What a punk.  I like Lamar as a player, but he's not a very classy guy.


----------



## -33- (Aug 6, 2002)

the clips werent real classy when they let him go either....so dont act like its just odom


----------



## RP McMurphy (Jul 17, 2003)

Wow. I always thought Lamar Odom was a loser, but he is even more of one than I thought. The way he always whines and only brings his game when he feels like it makes me sick. He is a spoiled brat who always wants what he doesn't have and as soon as he gets it, he whines about something else. This is a team that stood by him during his drug suspensions and his injuries that he suffered by acting like a certifiable moron, and he shows his gratitude by calling them basketball hell. He may like Riley now, but Riley is a no-nonsense coach who will probably not put up with the kind of stuff that Lamar Odom did in Los Angeles. Soon Odom will be whining once again, and he won't be bringing his game night in and night out.

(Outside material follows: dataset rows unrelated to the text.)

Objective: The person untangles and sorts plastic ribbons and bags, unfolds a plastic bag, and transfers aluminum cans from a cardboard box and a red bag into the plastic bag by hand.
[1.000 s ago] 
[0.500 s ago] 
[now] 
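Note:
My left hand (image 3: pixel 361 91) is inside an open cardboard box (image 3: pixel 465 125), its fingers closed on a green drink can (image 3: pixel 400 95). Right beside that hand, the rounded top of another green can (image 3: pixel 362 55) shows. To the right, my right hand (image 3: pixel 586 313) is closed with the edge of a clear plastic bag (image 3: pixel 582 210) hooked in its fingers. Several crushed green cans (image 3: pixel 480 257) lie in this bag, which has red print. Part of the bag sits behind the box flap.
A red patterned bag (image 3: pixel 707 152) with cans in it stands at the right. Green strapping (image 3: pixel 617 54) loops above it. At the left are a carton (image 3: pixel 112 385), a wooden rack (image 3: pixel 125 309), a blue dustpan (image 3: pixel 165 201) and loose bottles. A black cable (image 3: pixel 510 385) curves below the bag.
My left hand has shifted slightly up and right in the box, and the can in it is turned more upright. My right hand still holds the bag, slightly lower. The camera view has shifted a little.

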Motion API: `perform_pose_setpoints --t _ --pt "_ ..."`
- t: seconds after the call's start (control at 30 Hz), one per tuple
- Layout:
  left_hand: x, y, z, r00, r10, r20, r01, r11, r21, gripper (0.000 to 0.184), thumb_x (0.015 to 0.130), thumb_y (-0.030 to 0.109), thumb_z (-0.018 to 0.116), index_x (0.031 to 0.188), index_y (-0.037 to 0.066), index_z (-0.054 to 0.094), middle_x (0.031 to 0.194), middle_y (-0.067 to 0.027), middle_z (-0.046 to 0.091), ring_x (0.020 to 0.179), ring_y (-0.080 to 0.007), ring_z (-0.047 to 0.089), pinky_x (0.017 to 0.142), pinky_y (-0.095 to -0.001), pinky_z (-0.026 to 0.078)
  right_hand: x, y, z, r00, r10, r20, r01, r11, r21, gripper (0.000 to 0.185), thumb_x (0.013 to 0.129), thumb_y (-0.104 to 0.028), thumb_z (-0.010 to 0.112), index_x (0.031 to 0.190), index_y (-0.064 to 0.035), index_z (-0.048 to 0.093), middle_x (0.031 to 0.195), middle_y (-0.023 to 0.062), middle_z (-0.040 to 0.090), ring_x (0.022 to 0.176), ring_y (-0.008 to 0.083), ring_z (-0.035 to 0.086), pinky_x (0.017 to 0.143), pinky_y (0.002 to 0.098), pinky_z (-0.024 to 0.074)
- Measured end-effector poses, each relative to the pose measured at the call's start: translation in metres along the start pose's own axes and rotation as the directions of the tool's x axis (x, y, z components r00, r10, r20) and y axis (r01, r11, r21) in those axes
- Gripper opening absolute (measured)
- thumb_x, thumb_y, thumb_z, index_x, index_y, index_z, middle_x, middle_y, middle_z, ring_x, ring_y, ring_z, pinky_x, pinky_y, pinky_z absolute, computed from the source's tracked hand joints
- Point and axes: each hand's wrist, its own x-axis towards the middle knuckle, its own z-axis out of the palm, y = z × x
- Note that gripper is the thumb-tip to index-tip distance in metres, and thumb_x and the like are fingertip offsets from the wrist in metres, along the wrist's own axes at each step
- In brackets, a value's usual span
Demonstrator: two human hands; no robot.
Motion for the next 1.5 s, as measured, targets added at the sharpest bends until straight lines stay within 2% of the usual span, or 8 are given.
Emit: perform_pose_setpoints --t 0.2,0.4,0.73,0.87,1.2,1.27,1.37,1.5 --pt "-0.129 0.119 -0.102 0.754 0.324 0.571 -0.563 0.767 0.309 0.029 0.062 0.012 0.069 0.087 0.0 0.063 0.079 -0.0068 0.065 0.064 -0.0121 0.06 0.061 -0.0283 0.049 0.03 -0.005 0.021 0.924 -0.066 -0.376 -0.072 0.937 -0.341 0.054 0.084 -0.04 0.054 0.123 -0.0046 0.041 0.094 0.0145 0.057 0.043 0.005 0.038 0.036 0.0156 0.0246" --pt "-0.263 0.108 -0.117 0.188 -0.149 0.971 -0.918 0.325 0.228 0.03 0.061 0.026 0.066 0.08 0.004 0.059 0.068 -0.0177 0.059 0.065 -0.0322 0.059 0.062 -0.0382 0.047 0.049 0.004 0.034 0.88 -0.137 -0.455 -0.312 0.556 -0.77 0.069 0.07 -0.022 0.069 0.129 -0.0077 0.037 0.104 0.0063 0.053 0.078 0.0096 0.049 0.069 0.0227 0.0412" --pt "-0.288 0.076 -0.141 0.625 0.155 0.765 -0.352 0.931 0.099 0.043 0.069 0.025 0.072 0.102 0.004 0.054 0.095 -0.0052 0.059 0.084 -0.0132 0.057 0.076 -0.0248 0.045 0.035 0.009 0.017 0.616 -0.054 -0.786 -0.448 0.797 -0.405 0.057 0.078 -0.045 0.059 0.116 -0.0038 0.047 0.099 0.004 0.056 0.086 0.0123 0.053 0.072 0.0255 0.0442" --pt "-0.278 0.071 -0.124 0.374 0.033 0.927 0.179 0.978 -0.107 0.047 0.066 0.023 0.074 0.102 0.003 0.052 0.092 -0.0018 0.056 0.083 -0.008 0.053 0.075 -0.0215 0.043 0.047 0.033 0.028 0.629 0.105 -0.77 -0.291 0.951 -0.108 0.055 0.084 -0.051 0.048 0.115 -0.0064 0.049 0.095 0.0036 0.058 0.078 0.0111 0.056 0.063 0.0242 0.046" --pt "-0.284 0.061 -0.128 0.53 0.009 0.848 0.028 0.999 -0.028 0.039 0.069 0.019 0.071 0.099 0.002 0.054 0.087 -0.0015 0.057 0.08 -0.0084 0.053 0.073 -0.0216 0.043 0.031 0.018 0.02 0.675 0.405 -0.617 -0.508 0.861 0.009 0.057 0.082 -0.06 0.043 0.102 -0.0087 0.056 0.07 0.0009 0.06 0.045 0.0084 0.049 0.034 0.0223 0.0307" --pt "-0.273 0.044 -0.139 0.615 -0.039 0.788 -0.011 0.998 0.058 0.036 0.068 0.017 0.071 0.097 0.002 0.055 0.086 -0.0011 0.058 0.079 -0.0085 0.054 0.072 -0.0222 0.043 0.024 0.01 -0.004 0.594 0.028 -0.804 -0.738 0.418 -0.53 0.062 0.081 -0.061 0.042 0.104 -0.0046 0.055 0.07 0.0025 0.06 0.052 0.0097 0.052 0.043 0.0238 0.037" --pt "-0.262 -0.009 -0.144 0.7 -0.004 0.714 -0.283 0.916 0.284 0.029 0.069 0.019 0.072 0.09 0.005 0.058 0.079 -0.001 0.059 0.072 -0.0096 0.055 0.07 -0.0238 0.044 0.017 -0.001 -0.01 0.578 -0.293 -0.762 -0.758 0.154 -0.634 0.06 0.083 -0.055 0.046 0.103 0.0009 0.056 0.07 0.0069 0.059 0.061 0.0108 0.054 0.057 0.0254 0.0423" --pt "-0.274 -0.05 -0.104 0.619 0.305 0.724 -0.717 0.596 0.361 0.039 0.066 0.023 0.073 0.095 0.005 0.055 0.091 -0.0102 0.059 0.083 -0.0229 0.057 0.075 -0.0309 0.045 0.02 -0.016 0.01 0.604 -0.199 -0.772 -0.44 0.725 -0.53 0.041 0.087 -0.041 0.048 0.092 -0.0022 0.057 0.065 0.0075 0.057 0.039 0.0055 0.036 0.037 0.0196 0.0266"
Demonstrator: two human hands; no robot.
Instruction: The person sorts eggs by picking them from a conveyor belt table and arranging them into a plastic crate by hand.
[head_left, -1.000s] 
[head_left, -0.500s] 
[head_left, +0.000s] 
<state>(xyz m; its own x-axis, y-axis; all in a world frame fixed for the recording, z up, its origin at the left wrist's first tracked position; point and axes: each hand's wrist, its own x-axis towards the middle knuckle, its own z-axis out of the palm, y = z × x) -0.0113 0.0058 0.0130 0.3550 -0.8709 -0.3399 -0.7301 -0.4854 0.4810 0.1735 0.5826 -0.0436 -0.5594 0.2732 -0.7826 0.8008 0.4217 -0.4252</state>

Don't be fooled by what Lamar says now...he won't stick to it. He always praised the Clippers while he was there but he still didn't play up to his potential. He will be like Chucky Atkins, who acts excited about Chauncey Billups getting signed, and says he won't complain about reduced minutes, but who before long complains about reduced minutes. Lamar Odom says he will like playing for the Heat, but it won't be long before he whines and whines about Pat Riley not being a pushover.

I don't see why people can complain about the Clippers bashing him after they released him. This guy deserves to be bashed. When a classless clown like Odom bashes your organization, what do you expect, that the Clippers will issue a press release praising him for being a wonderful human being?


----------



## -33- (Aug 6, 2002)

Zo left the Heat...and they didnt bash him...

The clips were wrong and Odom was wrong...but i'm on Odom's side


----------



## HEATLUNATIC (May 27, 2002)

> Originally posted by <b>ArtestFan</b>!
> Wow. I always thought Lamar Odom was a loser, but he is even more of one than I thought. The way he always whines and only brings his game when he feels like it makes me sick. He is a spoiled brat who always wants what he doesn't have and as soon as he gets it, he whines about something else. This is a team that stood by him during his drug suspensions and his injuries that he suffered by acting like a certifiable moron, and he shows his gratitude by calling them basketball hell. He may like Riley now, but Riley is a no-nonsense coach who will probably not put up with the kind of stuff that Lamar Odom did in Los Angeles. Soon Odom will be whining once again, and he won't be bringing his game night in and night out.
> 
> Don't be fooled by what Lamar says now...he won't stick to it. He always praised the Clippers while he was there but he still didn't play up to his potential. He will be like Chucky Atkins, who acts excited about Chauncey Billups getting signed, and says he won't complain about reduced minutes, but who before long complains about reduced minutes. Lamar Odom says he will like playing for the Heat, but it won't be long before he whines and whines about Pat Riley not being a pushover.
> ...


How long will it take for J.O. to demand a trade cuz his team LIED to him so he would re-sign?!?!Or better yet,how many suspensions and missed games will Artest get this season for being GOOFY in the head?!?!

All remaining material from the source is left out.